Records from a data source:
╭──
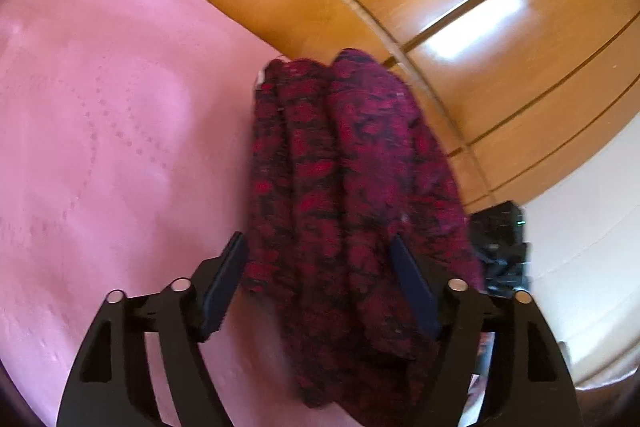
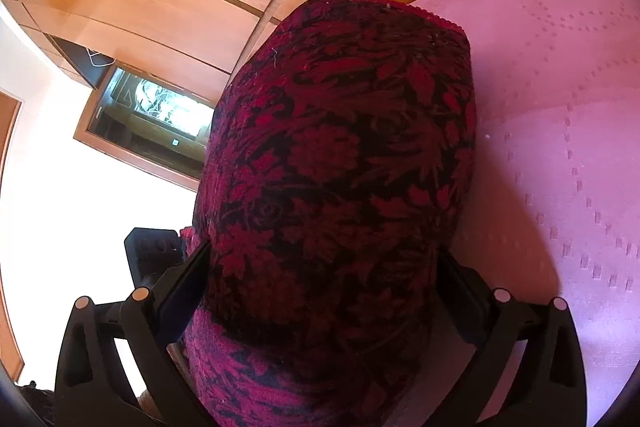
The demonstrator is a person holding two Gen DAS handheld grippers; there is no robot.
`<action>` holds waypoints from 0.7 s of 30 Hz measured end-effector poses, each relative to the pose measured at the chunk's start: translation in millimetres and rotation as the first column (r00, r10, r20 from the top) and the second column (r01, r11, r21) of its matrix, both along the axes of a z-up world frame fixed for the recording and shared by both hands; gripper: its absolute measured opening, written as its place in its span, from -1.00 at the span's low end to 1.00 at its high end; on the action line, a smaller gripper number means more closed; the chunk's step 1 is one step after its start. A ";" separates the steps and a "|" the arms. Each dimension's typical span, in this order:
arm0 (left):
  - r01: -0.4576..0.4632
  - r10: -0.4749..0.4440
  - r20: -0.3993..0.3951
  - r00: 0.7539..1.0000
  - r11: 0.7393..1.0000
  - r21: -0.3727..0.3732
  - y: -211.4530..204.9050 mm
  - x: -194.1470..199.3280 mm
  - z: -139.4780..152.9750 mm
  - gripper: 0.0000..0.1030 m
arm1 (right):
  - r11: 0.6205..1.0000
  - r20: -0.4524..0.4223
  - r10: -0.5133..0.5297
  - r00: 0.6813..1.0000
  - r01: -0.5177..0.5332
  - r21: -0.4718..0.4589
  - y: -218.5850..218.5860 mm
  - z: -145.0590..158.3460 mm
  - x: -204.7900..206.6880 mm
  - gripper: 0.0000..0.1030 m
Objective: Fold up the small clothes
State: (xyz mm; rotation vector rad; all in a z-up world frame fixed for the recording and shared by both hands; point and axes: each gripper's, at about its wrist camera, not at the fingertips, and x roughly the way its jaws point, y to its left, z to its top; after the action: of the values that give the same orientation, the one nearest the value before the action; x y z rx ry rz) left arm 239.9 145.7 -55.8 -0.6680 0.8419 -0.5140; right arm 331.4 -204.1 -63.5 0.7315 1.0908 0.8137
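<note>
Crimson floral knit [image 2: 340, 163], bunched folds

Red-and-black floral garment [image 2: 340, 187]: lower end cut off by the bottom edge in both wrist views; blurred in the left wrist view, folds indistinct. Right gripper [image 2: 324, 267]: fingertips hidden behind the cloth, so pad contact cannot be judged. Pink bedspread [image 1: 100, 127]: covered in part by the garment, cropped by the lens rim. Dark object [image 1: 500, 247] beyond the garment: blurred, half hidden, not identifiable. Wooden panelling [image 1: 440, 7]: cropped, washed out by glare.
</note>
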 end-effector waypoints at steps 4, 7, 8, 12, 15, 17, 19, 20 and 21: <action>0.023 -0.024 0.000 1.000 0.997 -0.068 -3.5 -1.0 8.0 0.66 | 1.000 0.014 -0.012 1.000 0.012 0.002 2.4 -2.0 -2.9 0.97; 0.007 -0.008 -0.005 1.000 0.990 -0.144 -2.9 5.8 11.2 0.66 | 1.000 0.019 -0.015 1.000 0.015 0.002 2.8 -2.7 -4.6 0.97; -0.005 0.003 -0.010 1.000 0.992 -0.129 -4.7 7.9 11.1 0.66 | 1.000 0.019 -0.016 1.000 0.016 -0.001 3.0 -2.5 -5.2 0.97; 0.007 -0.005 -0.044 0.999 1.000 0.030 -27.4 17.8 3.8 0.53 | 0.999 0.026 -0.028 0.999 0.029 -0.043 11.1 6.4 -8.8 0.92; 0.006 -0.005 -0.017 1.000 0.999 0.049 -26.7 13.3 -5.8 0.27 | 0.993 0.074 -0.020 0.997 0.029 -0.119 23.5 29.3 -17.5 0.60; 0.004 -0.004 -0.012 1.000 1.000 -0.005 -15.6 8.2 -12.2 0.16 | 0.985 0.131 0.019 0.991 0.004 -0.172 38.2 43.4 -22.7 0.56; -0.004 0.002 -0.023 1.000 0.998 -0.066 -6.3 3.0 -21.7 0.10 | 0.980 0.140 0.027 0.990 0.001 -0.200 47.1 47.4 -22.6 0.51; -0.007 0.006 -0.014 1.000 0.997 -0.083 -4.6 -0.2 -21.5 0.05 | 0.978 0.148 0.026 0.989 0.006 -0.208 50.2 52.1 -23.1 0.49; -0.005 0.006 0.003 1.000 0.996 -0.091 -4.0 -4.0 -19.3 -0.01 | 0.978 0.159 0.025 0.987 0.009 -0.210 52.0 57.2 -24.4 0.45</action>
State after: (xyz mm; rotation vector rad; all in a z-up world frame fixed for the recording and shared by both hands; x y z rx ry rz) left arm 235.9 141.7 -75.2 -0.7523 0.8171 -0.5506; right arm 307.0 -152.1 -6.2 0.4751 1.0160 0.7378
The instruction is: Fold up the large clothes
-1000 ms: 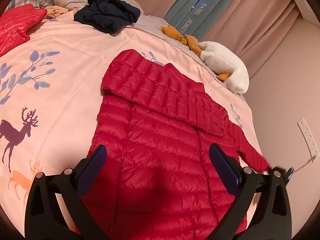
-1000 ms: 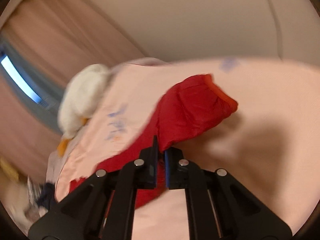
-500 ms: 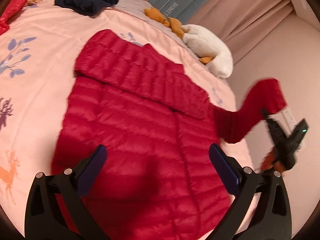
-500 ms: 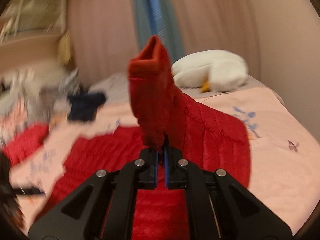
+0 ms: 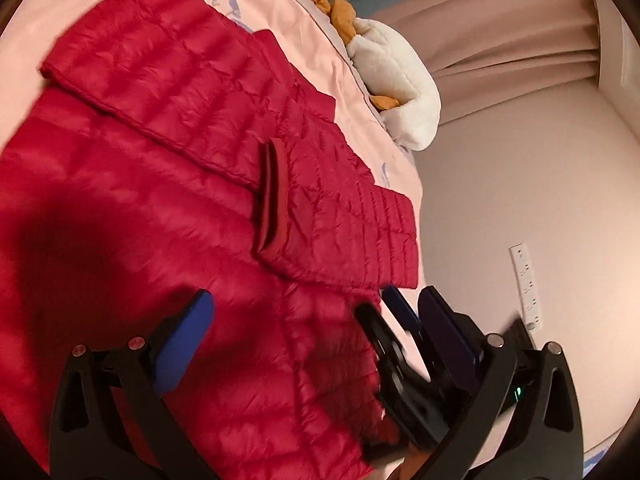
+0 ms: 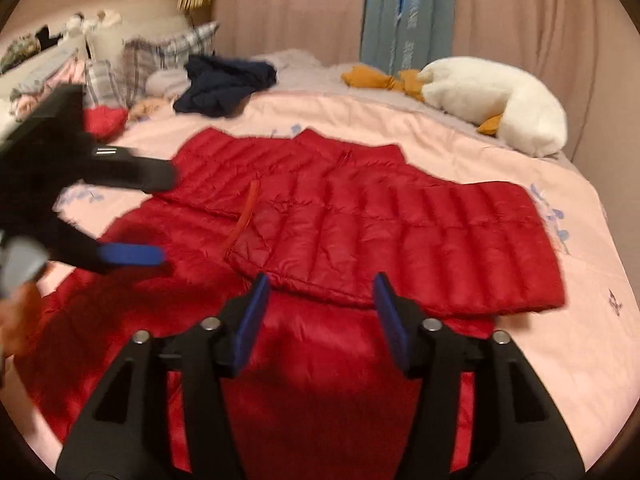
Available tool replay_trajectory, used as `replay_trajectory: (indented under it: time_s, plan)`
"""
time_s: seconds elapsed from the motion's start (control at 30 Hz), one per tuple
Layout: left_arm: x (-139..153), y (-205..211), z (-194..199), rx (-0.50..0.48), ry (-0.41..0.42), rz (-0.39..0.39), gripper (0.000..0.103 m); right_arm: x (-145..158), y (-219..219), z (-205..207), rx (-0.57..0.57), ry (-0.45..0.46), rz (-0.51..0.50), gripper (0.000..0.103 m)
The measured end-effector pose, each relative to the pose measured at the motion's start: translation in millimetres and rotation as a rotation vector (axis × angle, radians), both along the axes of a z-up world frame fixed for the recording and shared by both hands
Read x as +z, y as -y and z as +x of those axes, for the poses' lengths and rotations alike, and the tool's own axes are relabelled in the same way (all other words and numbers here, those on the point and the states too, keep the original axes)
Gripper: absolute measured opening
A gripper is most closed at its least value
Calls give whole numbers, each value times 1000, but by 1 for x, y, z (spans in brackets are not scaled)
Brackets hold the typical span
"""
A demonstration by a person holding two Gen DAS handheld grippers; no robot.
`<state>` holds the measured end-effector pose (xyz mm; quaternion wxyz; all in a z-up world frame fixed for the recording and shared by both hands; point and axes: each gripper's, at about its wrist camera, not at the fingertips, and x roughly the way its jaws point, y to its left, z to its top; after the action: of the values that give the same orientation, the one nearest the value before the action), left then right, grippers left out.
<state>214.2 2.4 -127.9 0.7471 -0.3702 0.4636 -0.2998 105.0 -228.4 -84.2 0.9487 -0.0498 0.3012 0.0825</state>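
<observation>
Left wrist view: the red jacket (image 5: 168,200) lies flat on the pink bed (image 5: 304,28), both sleeves folded across its chest, the right sleeve (image 5: 344,216) on top with its cuff (image 5: 274,200) near the middle. The left gripper (image 5: 316,320) hovers over the jacket's lower part, jaws spread wide, holding nothing. The right gripper (image 5: 400,316) shows at lower right beside it, over the jacket's edge. A white plush goose (image 5: 400,84) lies at the bed's far edge.

Right wrist view: the right gripper (image 6: 318,316) hangs above the jacket (image 6: 320,360), just below the folded sleeve (image 6: 400,240), jaws wide apart and empty. The left gripper (image 6: 160,216), blurred, reaches in from the left, jaws apart. A navy garment (image 6: 224,84) and the goose (image 6: 496,100) lie at the head of the bed (image 6: 560,340).
</observation>
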Motion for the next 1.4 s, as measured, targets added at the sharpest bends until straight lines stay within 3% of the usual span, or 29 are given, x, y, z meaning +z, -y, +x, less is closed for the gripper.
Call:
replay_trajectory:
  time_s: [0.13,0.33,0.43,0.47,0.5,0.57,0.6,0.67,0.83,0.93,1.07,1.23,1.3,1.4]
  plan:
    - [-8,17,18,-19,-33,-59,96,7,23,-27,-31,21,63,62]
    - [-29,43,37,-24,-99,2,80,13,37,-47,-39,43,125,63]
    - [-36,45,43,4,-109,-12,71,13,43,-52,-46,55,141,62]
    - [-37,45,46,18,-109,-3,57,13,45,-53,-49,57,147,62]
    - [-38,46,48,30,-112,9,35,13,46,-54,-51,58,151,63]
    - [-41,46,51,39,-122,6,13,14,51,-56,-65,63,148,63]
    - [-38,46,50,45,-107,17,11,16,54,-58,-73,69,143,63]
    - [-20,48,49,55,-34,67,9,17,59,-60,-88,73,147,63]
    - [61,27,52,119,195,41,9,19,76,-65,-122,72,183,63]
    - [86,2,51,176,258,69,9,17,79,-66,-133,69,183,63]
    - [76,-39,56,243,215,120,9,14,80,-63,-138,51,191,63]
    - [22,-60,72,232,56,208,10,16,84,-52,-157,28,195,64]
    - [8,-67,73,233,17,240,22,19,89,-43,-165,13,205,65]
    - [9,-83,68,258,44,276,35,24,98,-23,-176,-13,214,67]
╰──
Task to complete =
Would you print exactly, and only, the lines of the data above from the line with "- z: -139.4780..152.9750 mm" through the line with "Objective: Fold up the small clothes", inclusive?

Written reply =
  - z: -139.4780..152.9750 mm
  - gripper: 0.0000..0.1030 m
arm1 (right):
  - r11: 0.6205..1.0000
  - r20: -0.4524..0.4223
  - r10: -0.5133..0.5297
  - r00: 0.6813..1.0000
  - r01: -0.5177..0.5332
  - r21: -0.4718..0.4589
  - y: -218.5850..218.5860 mm
  - z: -145.0590..158.3460 mm
  - x: -204.7900..206.6880 mm
  - gripper: 0.0000..0.1030 m
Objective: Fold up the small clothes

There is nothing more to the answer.